DECEMBER 2017 BAD FAITH CASES: NO BAD FAITH WHERE PLAINTIFF FAILS TO PLEAD KNOWLEDGE OR RECKLESS DISREGARD OF LACK OF A REASONABLE BASIS TO DENY COVERAGE, EVEN THOUGH COVERAGE WAS DUE (Western District)
This case arises out of a fatal automobile accident, involving the son-in-law of the named insureds. The named insureds are the parents of the deceased’s wife, who is listed as a “household driver”. Following the accident, the insurer refused to pay her stacked UIM benefits, arguing that she does not reside with the named insureds and is thus not a “relative” under the policy. The insureds then sued for breach of contract and bad faith, among other claims. The insurer moved to dismiss under Federal Rule of Civil Procedure 12(b)(6).
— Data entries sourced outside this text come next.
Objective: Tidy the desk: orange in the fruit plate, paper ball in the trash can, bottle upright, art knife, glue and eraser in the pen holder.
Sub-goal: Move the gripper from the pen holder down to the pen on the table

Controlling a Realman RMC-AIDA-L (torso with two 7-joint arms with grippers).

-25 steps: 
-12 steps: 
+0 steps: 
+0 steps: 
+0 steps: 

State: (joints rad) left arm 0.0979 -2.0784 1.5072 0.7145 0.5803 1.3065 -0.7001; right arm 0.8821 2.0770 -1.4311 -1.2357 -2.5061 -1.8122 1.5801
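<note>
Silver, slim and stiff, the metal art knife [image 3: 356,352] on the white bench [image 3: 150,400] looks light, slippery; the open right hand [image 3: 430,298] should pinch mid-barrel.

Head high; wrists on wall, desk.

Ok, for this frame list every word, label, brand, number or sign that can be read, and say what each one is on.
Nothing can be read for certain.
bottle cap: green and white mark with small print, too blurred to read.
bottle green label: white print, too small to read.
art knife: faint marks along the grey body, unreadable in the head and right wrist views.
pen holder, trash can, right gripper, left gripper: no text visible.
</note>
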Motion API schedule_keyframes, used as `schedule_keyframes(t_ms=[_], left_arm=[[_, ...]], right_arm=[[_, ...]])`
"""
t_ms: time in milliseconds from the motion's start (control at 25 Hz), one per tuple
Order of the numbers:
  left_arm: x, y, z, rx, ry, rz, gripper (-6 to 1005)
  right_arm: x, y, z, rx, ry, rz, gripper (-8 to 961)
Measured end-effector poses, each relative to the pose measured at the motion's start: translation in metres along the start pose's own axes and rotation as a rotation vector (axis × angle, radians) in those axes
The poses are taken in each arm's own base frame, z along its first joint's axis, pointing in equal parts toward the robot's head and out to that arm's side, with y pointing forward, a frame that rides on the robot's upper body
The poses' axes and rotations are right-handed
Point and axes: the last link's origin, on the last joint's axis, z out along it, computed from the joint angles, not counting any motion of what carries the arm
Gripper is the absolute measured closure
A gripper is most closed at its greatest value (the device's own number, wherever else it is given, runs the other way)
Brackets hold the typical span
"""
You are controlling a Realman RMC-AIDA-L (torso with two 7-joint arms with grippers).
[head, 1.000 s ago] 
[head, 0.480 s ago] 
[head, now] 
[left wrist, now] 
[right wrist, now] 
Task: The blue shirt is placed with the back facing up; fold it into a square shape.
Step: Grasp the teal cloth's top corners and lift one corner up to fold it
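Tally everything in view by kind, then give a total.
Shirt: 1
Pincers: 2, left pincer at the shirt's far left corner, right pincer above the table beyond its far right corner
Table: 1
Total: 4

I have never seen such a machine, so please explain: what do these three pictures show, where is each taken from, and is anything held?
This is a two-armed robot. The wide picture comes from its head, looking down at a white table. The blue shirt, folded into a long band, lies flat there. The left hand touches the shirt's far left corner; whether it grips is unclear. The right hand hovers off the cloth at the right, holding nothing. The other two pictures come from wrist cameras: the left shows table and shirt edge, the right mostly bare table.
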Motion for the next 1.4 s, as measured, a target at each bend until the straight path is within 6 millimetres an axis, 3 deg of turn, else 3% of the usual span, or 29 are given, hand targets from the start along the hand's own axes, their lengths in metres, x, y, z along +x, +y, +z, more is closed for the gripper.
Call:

In making the coverage determination, the Court found that “relative” in the policy includes “child”, and while “child” was not defined in the policy, it could reasonably be interpreted to include the deceased’s wife. Thus, the Court denied the insurer’s motion to dismiss the breach of contract claim.
However, the Court granted the insurer’s motion to dismiss the bad faith claim, without prejudice, finding the insureds failed to provide any “allegation that [the insurer] knew or recklessly disregarded [a] lack of a reasonable basis when it denied [stacked] coverage.” For the same reasons, the Court also dismissed the insureds’ fraud claim. The Court further dismissed the insureds’ unjust enrichment claim with prejudice, ruling that such a claim is inappropriate where the relationship of the parties is governed by an express contract. The Court offered the insureds leave to file an amended complaint.